Repeat the whole listing exactly as it appears.

[Start of section]

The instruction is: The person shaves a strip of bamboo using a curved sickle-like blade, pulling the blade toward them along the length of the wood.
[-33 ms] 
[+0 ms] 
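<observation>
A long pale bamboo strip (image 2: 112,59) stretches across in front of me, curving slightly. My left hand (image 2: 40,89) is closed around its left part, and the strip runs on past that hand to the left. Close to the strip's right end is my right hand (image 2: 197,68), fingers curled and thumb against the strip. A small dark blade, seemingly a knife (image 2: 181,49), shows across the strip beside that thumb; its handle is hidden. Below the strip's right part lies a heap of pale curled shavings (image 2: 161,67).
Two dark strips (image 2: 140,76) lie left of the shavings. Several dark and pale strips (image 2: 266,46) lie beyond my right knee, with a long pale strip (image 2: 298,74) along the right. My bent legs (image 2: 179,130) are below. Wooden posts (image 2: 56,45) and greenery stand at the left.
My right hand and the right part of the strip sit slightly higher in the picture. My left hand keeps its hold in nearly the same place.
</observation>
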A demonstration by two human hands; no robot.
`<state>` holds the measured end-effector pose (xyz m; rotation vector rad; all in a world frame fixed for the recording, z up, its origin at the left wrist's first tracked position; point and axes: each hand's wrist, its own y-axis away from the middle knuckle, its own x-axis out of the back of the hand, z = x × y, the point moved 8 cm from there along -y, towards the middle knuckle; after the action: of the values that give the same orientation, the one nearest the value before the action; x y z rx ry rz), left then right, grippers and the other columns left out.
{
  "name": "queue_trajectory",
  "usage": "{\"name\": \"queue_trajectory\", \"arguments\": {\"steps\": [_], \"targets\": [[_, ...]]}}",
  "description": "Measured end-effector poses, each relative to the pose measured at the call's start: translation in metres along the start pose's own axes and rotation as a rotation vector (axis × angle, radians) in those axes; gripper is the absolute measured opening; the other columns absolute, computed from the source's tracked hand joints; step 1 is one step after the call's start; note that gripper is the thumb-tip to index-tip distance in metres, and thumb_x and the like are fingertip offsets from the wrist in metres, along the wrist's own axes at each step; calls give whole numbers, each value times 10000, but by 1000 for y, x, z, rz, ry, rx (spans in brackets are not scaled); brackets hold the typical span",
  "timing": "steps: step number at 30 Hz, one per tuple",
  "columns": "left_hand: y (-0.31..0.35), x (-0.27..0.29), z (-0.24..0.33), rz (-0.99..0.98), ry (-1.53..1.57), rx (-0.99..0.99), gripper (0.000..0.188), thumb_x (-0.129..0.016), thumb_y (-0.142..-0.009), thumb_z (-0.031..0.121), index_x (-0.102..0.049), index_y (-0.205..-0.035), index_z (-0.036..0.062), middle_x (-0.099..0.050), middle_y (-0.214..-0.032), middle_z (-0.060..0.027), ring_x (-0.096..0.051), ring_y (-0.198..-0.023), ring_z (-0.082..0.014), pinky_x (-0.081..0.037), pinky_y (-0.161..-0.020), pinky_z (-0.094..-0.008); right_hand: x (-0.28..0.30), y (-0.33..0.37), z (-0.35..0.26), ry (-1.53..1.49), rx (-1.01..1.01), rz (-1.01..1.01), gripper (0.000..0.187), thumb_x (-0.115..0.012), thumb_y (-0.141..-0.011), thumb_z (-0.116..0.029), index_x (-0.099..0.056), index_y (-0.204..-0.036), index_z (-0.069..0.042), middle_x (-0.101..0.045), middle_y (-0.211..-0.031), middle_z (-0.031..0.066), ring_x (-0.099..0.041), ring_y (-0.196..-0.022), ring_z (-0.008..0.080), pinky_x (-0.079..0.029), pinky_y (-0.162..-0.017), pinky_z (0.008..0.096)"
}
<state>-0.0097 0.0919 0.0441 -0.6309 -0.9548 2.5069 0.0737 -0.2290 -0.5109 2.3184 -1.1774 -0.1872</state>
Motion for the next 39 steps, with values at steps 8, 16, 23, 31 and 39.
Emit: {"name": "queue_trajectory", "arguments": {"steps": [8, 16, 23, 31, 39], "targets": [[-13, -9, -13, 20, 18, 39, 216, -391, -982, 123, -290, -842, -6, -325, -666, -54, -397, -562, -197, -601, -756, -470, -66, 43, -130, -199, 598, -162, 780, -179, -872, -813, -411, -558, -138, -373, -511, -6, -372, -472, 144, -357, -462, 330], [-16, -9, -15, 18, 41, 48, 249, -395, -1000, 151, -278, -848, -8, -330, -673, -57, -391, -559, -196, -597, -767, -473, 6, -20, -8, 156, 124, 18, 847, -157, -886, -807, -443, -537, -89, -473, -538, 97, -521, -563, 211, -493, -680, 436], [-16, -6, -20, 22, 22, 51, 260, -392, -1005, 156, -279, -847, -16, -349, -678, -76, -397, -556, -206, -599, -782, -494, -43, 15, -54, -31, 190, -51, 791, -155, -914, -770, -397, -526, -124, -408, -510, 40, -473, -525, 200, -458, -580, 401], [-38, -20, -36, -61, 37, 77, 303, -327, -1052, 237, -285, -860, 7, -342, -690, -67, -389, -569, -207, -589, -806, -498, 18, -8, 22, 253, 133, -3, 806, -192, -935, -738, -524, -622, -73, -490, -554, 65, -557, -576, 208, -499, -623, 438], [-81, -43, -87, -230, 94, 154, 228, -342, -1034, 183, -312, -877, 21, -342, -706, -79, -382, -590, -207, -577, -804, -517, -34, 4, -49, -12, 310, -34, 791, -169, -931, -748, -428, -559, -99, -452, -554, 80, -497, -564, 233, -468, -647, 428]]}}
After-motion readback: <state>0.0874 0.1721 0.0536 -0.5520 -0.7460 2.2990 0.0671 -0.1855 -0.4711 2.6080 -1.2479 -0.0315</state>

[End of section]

**Exercise result:**
The instruction is: The person shaves a strip of bamboo using a curved sickle-like blade, pulling the blade toward them along the length of the wood.
[-33 ms] 
[+0 ms] 
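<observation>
A long pale bamboo strip (image 2: 112,59) stretches across in front of me, curving slightly. My left hand (image 2: 40,89) is closed around its left part, and the strip runs on past that hand to the left. Close to the strip's right end is my right hand (image 2: 197,68), fingers curled and thumb against the strip. A small dark blade, seemingly a knife (image 2: 181,49), shows across the strip beside that thumb; its handle is hidden. Below the strip's right part lies a heap of pale curled shavings (image 2: 161,67).
Two dark strips (image 2: 140,76) lie left of the shavings. Several dark and pale strips (image 2: 266,46) lie beyond my right knee, with a long pale strip (image 2: 298,74) along the right. My bent legs (image 2: 179,130) are below. Wooden posts (image 2: 56,45) and greenery stand at the left.
My right hand and the right part of the strip sit slightly higher in the picture. My left hand keeps its hold in nearly the same place.
</observation>
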A demonstration by two human hands; no robot.
`<state>` holds the measured end-effector pose (xyz m; rotation vector rad; all in a world frame fixed for the recording, z up, its origin at the left wrist's first tracked position; point and axes: each hand's wrist, its own y-axis away from the middle knuckle, its own x-axis out of the back of the hand, z = x × y, the point moved 8 cm from there along -y, towards the middle knuckle; after the action: of the values that give the same orientation, the one nearest the value before the action; x y z rx ry rz), left then right, grippers and the other columns left out.
{
  "name": "queue_trajectory",
  "usage": "{\"name\": \"queue_trajectory\", \"arguments\": {\"steps\": [_], \"targets\": [[_, ...]]}}",
  "description": "Measured end-effector poses, each relative to the pose measured at the call's start: translation in metres along the start pose's own axes and rotation as a rotation vector (axis × angle, radians) in those axes; gripper is the absolute measured opening; the other columns absolute, computed from the source's tracked hand joints; step 1 is one step after the call's start; note that gripper is the thumb-tip to index-tip distance in metres, and thumb_x and the like are fingertip offsets from the wrist in metres, along the wrist's own axes at each step; calls give whole numbers, each value times 10000, but by 1000 for y, x, z, rz, ry, rx (spans in brackets are not scaled); brackets hold the typical span",
  "timing": "steps: step number at 30 Hz, one per tuple",
  "columns": "left_hand: y (-0.31..0.35), x (-0.27..0.29), z (-0.24..0.33), rz (-0.99..0.98), ry (-1.53..1.57), rx (-0.99..0.99), gripper (0.000..0.188), thumb_x (-0.129..0.016), thumb_y (-0.142..-0.009), thumb_z (-0.031..0.121), index_x (-0.102..0.049), index_y (-0.205..-0.035), index_z (-0.036..0.062), middle_x (-0.099..0.050), middle_y (-0.214..-0.032), middle_z (-0.060..0.027), ring_x (-0.096..0.051), ring_y (-0.198..-0.023), ring_z (-0.082..0.014), pinky_x (-0.081..0.037), pinky_y (-0.161..-0.020), pinky_z (-0.094..-0.008); right_hand: x (-0.28..0.30), y (-0.33..0.37), z (-0.35..0.26), ry (-1.53..1.49), rx (-1.01..1.01), rz (-1.01..1.01), gripper (0.000..0.187), thumb_x (-0.115..0.012), thumb_y (-0.141..-0.011), thumb_z (-0.116..0.029), index_x (-0.099..0.056), index_y (-0.204..-0.036), index_z (-0.069..0.042), middle_x (-0.101..0.045), middle_y (-0.211..-0.031), middle_z (-0.031..0.066), ring_x (-0.099..0.041), ring_y (-0.196..-0.022), ring_z (-0.008..0.080), pinky_x (-0.079..0.029), pinky_y (-0.162..-0.017), pinky_z (0.008..0.096)"
}
<state>-0.0097 0.0919 0.0441 -0.6309 -0.9548 2.5069 0.0737 -0.2290 -0.5109 2.3184 -1.1774 -0.1872</state>
Motion for the next 39 steps, with values at steps 8, 16, 23, 31 and 39.
Emit: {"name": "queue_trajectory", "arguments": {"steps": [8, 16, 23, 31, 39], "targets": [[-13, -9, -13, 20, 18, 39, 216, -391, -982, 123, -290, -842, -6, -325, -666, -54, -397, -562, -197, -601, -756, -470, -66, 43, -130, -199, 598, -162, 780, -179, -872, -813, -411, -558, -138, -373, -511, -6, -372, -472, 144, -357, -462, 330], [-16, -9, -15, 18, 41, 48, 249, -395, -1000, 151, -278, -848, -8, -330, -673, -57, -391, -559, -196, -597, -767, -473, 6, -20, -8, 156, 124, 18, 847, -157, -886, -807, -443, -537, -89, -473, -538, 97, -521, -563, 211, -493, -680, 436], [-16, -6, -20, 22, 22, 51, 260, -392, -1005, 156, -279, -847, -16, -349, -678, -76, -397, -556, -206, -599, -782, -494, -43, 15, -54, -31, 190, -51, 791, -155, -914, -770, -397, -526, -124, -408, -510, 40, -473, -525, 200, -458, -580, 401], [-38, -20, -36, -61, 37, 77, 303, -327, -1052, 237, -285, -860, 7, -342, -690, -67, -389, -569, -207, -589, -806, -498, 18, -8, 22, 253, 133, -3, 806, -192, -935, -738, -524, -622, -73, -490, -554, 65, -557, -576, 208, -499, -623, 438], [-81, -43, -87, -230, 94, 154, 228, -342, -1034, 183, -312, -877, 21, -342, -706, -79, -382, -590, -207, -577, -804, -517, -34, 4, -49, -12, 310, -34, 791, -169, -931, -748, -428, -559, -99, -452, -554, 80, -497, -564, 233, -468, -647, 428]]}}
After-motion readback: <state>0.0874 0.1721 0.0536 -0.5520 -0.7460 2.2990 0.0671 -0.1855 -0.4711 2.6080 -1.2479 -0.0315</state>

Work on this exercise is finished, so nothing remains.